U.S. Ninth Circuit Court of Appeals
District Court properly denied employer’s motion for judgment as a matter of law. Although District Court improperly conflated elements of the former employee’s disparate treatment and failure to accommodate claims, error was harmless. Since employer knew of former employee’s physical limitations and request for accommodation, it had duty to engage in interactive process. Evidence supported jury’s verdict reasonable accommodation would have enabled former employee to perform the essential functions of her position. Dunlap v. Liberty Natural Prods., 2017 U.S. App. LEXIS 27101 (9th Cir. Dec. 28, 2017).
District Court properly granted summary judgment against disability discrimination claim. Former employee failed to raise genuine issue of material fact whether his hearing loss was disability. District Court property granted summary judgment against retaliation claim. Former employee failed to raise a genuine issue of material fact whether employer’s legitimate non-discriminatory reasons for its actions were pre-textual. Yates v. West Contra Costa Unified School Dist., 2017 U.S. App. LEXIS 27010 (9th Cir. Dec. 28, 2017).
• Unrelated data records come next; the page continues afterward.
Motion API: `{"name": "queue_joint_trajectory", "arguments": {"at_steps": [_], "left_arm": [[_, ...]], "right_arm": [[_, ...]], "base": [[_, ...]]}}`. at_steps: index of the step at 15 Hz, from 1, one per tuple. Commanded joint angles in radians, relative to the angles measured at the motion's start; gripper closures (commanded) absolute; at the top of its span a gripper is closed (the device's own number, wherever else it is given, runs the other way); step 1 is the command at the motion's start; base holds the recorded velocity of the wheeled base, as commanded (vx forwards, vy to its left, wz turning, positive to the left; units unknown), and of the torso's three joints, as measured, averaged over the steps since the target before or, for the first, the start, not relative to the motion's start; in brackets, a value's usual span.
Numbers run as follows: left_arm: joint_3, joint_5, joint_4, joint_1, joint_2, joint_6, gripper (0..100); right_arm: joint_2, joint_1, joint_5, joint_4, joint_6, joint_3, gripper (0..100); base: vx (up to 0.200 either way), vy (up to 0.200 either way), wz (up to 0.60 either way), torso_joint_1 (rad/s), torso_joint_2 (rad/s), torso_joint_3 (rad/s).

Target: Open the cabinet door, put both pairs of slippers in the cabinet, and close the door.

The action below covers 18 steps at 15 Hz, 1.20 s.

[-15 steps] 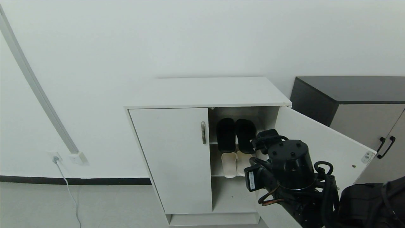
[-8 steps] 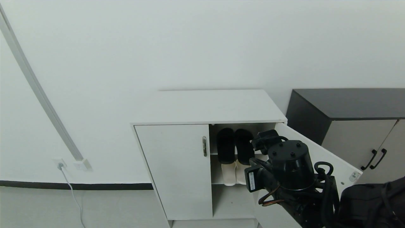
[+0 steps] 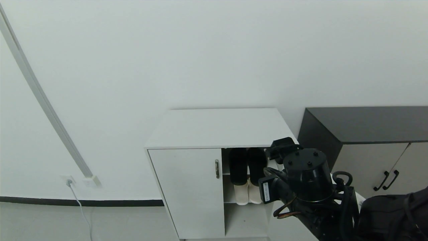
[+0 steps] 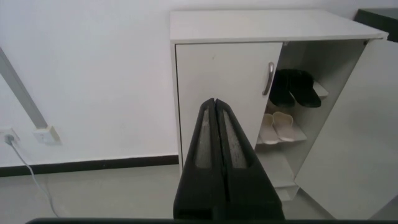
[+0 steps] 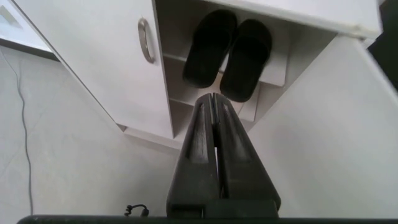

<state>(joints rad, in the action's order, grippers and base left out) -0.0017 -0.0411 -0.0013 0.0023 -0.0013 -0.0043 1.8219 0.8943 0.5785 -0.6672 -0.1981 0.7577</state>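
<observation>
A white cabinet (image 3: 217, 127) stands against a pale wall, in the lower middle of the head view. Its leaf on the picture's left, the shut door (image 3: 187, 190), carries a metal handle (image 3: 217, 169). The right-hand bay is uncovered. Inside, the black slippers (image 3: 247, 165) rest side by side on the upper shelf, and the white slippers (image 3: 247, 195) sit on the shelf directly below, so both pairs appear to be stowed.

The open door (image 5: 329, 137) is a tall white panel hinged on the cabinet's right edge and swung out toward the robot. Its long axis is upright.

The right gripper (image 5: 215, 99) hangs in front of the open bay, fingers pressed together and empty, pointing toward the black pair. The door's inner face lies just beside it, on the side away from the handle. The left gripper (image 4: 215, 102) is also closed on nothing and sits well back, facing the shut door.

Judging from this, only the closing remains — the right arm is much the nearer, but it stands inside the door's swing and would likely need to clear the panel's free edge before pushing it shut.
</observation>
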Motion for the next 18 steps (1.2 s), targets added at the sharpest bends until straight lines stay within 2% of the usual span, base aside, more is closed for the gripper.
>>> {"name": "queue_joint_trajectory", "arguments": {"at_steps": [1,10,18], "left_arm": [[0.0,0.0,0.0,0.001,0.001,0.0,100],[0.0,0.0,0.0,0.001,0.001,0.0,100],[0.0,0.0,0.0,0.001,0.001,0.0,100]], "right_arm": [[-0.001,0.0,0.0,0.0,0.0,-0.001,100],[-0.001,-0.001,-0.005,-0.026,0.005,-0.017,100],[0.014,-0.005,-0.005,-0.052,0.023,-0.027,100]], "base": [[0.0,0.0,0.0,0.212,-0.46,-0.251],[0.0,0.0,0.0,0.17,-0.37,-0.201],[0.0,0.0,0.0,0.009,-0.02,-0.01]]}}
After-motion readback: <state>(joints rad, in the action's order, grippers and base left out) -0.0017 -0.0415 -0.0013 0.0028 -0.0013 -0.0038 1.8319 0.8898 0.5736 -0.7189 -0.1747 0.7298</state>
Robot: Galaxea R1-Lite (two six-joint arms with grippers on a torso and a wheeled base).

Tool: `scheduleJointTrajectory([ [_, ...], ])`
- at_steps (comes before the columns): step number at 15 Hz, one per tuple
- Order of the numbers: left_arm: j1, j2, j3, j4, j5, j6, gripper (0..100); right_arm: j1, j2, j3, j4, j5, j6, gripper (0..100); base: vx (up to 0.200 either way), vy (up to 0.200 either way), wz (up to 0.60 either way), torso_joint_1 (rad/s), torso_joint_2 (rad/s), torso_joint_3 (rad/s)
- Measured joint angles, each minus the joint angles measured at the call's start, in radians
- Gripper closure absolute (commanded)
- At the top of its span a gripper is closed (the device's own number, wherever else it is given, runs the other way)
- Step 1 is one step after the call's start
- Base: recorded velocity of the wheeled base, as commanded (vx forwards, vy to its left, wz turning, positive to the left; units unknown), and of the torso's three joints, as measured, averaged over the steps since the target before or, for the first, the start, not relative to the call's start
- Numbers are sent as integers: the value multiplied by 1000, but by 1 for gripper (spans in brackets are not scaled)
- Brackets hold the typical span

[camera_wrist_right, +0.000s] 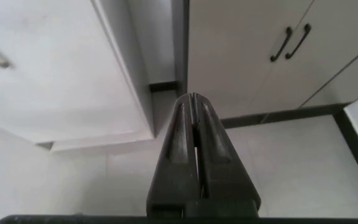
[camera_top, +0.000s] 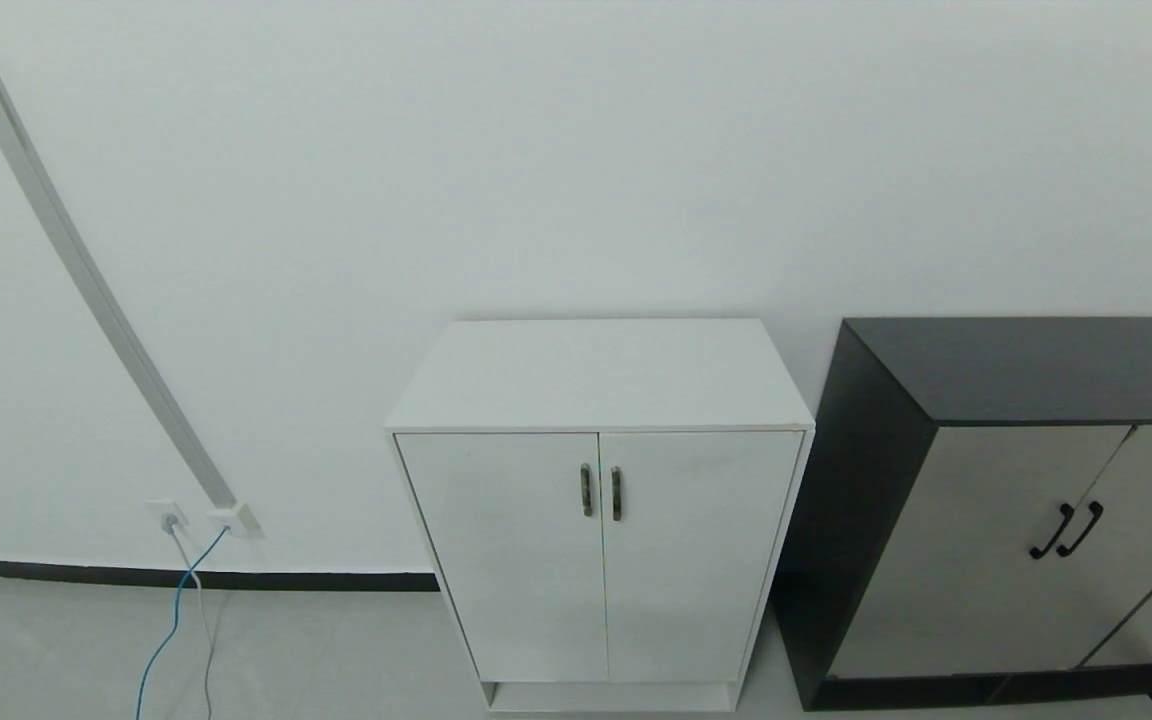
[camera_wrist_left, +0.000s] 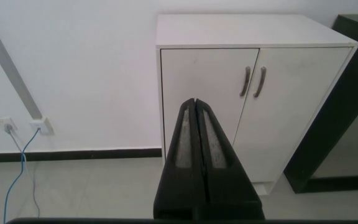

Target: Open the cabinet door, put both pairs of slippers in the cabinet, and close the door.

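Cabinet shut, well apart from closed left jaws.

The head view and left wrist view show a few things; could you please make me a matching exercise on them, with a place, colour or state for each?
1 white cabinet
2 black cabinet
3 blue cable
4 left pincer

a hangs from wall to floor
b shut, empty
c grey doors, black handles
d white doors, closed

Pairs: 1-d, 2-c, 3-a, 4-b
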Motion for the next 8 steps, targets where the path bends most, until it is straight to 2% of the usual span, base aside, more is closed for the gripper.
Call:
scheduleJointTrajectory([
  [8, 0, 0, 0, 0, 0, 0, 100, 3, -359, 0, 401, 71, 0, 100, 0, 0, 0, 0, 0, 0],
])
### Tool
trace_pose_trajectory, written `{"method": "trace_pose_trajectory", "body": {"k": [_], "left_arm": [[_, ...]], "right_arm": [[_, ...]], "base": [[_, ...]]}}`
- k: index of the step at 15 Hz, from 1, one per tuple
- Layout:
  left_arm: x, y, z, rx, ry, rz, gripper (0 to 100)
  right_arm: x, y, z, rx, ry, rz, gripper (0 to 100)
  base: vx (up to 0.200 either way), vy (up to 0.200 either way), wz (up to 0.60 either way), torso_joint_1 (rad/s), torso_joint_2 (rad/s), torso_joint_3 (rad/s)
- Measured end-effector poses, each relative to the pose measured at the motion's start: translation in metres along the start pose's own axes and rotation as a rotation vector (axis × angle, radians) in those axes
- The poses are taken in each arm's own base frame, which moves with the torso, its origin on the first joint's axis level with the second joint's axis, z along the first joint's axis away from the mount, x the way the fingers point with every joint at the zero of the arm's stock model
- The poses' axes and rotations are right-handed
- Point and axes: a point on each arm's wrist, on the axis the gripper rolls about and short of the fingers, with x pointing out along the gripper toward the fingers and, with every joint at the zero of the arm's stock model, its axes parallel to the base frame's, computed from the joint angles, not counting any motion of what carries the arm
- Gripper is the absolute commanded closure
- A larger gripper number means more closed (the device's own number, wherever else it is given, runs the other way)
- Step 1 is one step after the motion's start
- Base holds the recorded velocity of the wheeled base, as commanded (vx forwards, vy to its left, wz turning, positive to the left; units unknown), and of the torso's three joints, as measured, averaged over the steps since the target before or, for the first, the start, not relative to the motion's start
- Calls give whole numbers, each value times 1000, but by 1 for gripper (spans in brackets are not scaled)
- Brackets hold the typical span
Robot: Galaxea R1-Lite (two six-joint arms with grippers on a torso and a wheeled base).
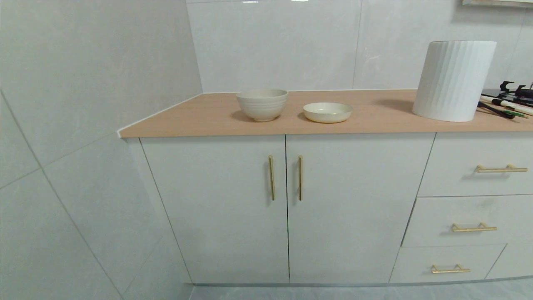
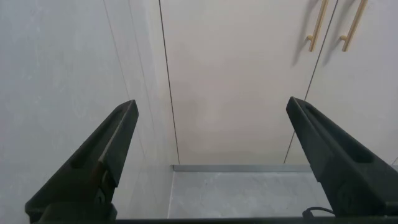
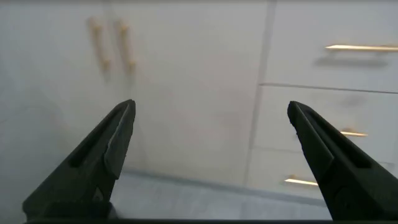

Court of Appeals enforced National Labor Relations Board’s order against employer. Substantial evidence supported Board's determination Federal Mediation and Conciliation Service (FMCS) did not receive timely notice of parties' dispute before employer unilaterally implemented changes. Although employer could have relied on union’s notice to FMCS, record did not indicate when notice was filed. Substantial evidence supported Board’s finding parties broke their impasse by making proposals significant enough to warrant further negotiation. Board’s conclusion areas under hotel port cochere were non-work areas was rational and consistent with the NLRA. Conclusive presumption interference with decertification election taints the result was rational and consistent with the NLRA. Unite Here! Local 878 v. NLRB, 2017 U.S. App. LEXIS 26994 (9th Cir. Dec. 28, 2017).
Court of Appeals enforced National Labor Relations Board’s order against employer. Substantial evidence supported Board's determination employer terminated employee in violation of Act. Employer did not demonstrate employee’s testimony was inherently incredible or patently unreasonable, especially when Court of Appeals reviewed whole record. Substantial evidence supported the Board's determination the employer terminated another employee in violation of the Act. Court of Appeals would not displace Board’s choice between two fairly conflicting views. Substantial evidence supported Board's finding employer violated Act when it unilaterally stopped scheduling employees by seniority in engineering and maintenance departments. NLRB v. Remington Lodging & Hosp., LLC, 2017 U.S. App. LEXIS 27007 (9th Cir. Dec. 28, 2017).
Note: We analyze cases to learn rules courts will follow or disappoint us if they do not. Rules courts follow allow us to behave and provide explanations they accept. Competent advocates may limit the rules to the facts of the case that discuss them, or expand the rules by showing differences in other cases are irrelevant.